§ How to complete this task
Please state how many lines below include the word "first"; the reply should be the number only.

§ Data block
§ §
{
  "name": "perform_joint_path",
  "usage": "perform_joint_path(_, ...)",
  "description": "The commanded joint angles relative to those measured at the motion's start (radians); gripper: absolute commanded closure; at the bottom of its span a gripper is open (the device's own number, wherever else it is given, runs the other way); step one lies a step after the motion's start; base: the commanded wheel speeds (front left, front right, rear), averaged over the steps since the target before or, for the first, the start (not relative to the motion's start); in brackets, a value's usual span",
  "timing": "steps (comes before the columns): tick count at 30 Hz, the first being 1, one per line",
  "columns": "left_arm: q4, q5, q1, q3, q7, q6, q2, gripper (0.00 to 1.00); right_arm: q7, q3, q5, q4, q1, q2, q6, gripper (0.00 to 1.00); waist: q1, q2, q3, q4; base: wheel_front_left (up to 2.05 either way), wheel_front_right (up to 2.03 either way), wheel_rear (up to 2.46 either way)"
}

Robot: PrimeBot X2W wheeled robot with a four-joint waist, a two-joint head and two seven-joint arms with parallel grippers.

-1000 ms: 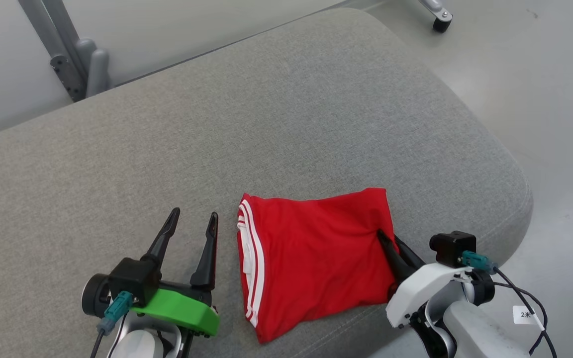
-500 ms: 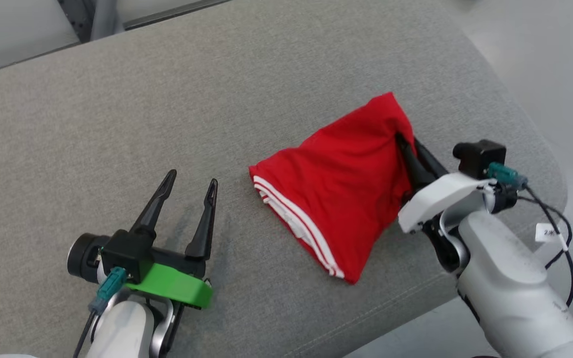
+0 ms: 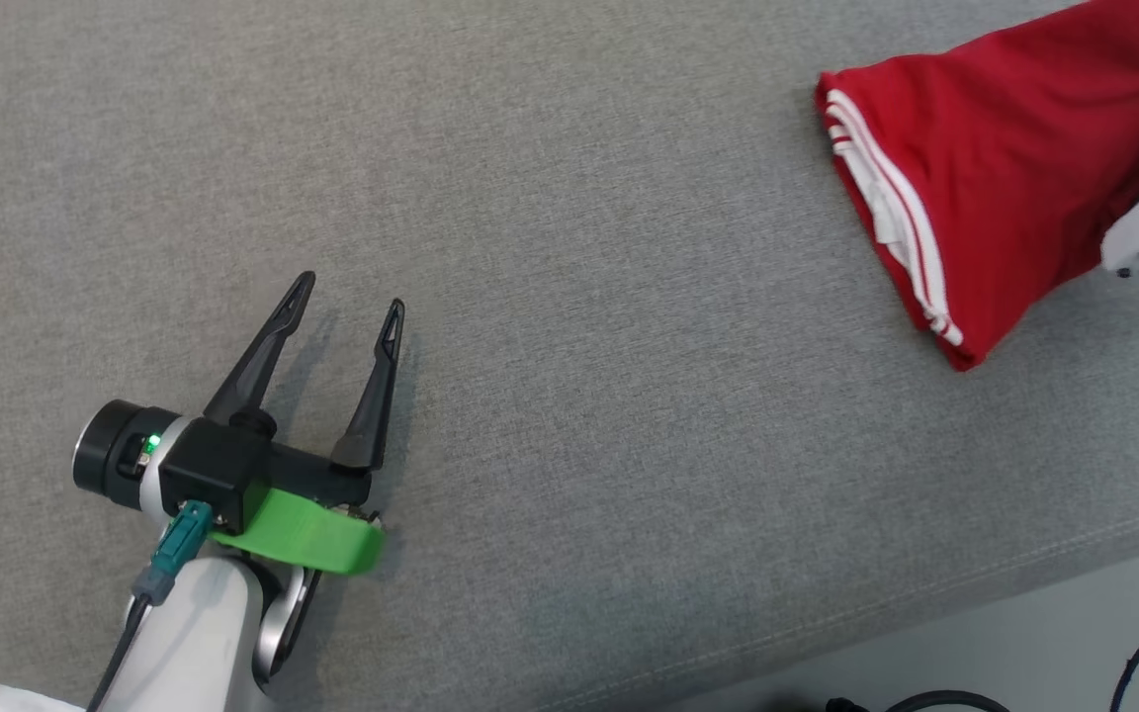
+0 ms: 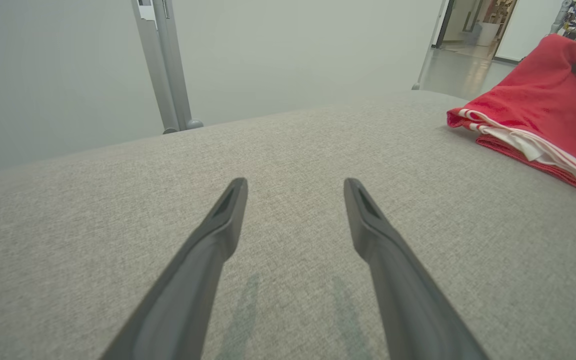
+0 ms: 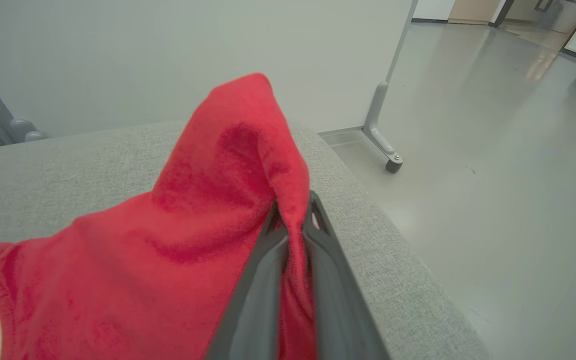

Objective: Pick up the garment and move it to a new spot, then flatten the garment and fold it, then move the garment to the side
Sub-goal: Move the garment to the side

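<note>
The red garment [image 3: 985,178] lies folded at upper right on the grey surface [image 3: 569,297]. It looks soft and floppy; pinch a thick edge. The right tool [image 5: 293,215] is clamped on its fold; the left tool [image 3: 350,295], lower left, stands apart.

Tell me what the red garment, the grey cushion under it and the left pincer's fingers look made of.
Garment: soft knit cloth, matte, likely jersey; it drapes and creases, with white stripes at one edge.
Cushion: woven upholstery fabric, matte; a flecked weave and a stitched seam show.
Left pincer fingers: dark matte moulded plastic, probably; smooth, no gleam.
</note>
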Motion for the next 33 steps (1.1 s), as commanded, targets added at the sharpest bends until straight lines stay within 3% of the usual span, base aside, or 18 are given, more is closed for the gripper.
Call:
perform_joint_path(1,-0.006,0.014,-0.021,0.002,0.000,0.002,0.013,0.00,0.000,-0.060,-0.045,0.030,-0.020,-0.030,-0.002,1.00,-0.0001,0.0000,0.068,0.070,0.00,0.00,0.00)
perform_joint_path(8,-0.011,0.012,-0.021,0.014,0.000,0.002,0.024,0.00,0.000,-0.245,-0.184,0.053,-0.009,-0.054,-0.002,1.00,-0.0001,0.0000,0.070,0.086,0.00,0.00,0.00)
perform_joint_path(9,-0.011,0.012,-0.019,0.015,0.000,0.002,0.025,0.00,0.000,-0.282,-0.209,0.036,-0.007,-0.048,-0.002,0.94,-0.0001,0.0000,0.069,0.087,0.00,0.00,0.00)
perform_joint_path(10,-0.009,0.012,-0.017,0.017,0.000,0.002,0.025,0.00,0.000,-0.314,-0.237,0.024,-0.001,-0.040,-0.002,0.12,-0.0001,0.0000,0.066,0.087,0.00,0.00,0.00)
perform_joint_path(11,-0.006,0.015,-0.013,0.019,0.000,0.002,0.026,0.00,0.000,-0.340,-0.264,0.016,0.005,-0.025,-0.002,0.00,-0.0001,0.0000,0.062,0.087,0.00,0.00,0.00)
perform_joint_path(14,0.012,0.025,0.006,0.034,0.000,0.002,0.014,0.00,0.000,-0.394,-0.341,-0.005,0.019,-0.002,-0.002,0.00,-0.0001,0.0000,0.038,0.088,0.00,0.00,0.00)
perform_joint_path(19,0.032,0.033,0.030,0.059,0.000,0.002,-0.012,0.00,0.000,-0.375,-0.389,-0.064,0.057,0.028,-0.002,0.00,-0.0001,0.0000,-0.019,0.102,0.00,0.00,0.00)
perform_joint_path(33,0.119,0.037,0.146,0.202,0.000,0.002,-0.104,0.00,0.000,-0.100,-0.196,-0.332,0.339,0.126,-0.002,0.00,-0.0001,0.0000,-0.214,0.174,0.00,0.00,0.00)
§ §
§ Response area
2